Each line below should be written out exactly, with none skipped.
─── Information provided ───
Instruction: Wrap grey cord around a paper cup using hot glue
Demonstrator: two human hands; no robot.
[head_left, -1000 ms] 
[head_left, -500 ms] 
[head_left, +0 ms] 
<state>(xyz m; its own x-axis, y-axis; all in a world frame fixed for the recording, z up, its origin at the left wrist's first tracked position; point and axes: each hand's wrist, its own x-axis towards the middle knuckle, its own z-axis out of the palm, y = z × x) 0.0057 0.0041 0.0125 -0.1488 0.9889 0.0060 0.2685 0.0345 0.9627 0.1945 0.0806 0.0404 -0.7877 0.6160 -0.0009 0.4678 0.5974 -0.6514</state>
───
**Solution to the problem:**
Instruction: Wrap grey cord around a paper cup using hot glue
Demonstrator: two human hands; no robot.
[head_left, -1000 ms] 
[head_left, -500 ms] 
[head_left, +0 ms] 
<state>(xyz m; its own x-axis, y-axis; all in a world frame fixed for the recording, z up, its origin at the left wrist's first tracked position; point and axes: each hand's wrist, its own x-axis towards the middle knuckle, its own z-axis out of the palm, y = z × x) 0.0057 0.0041 0.0125 -0.1488 0.9889 0.0060 0.2685 0.0345 0.9627 0.1945 0.0806 0.0404 -0.7877 0.6160 -0.0009 0.4678 0.5974 -0.6514</state>

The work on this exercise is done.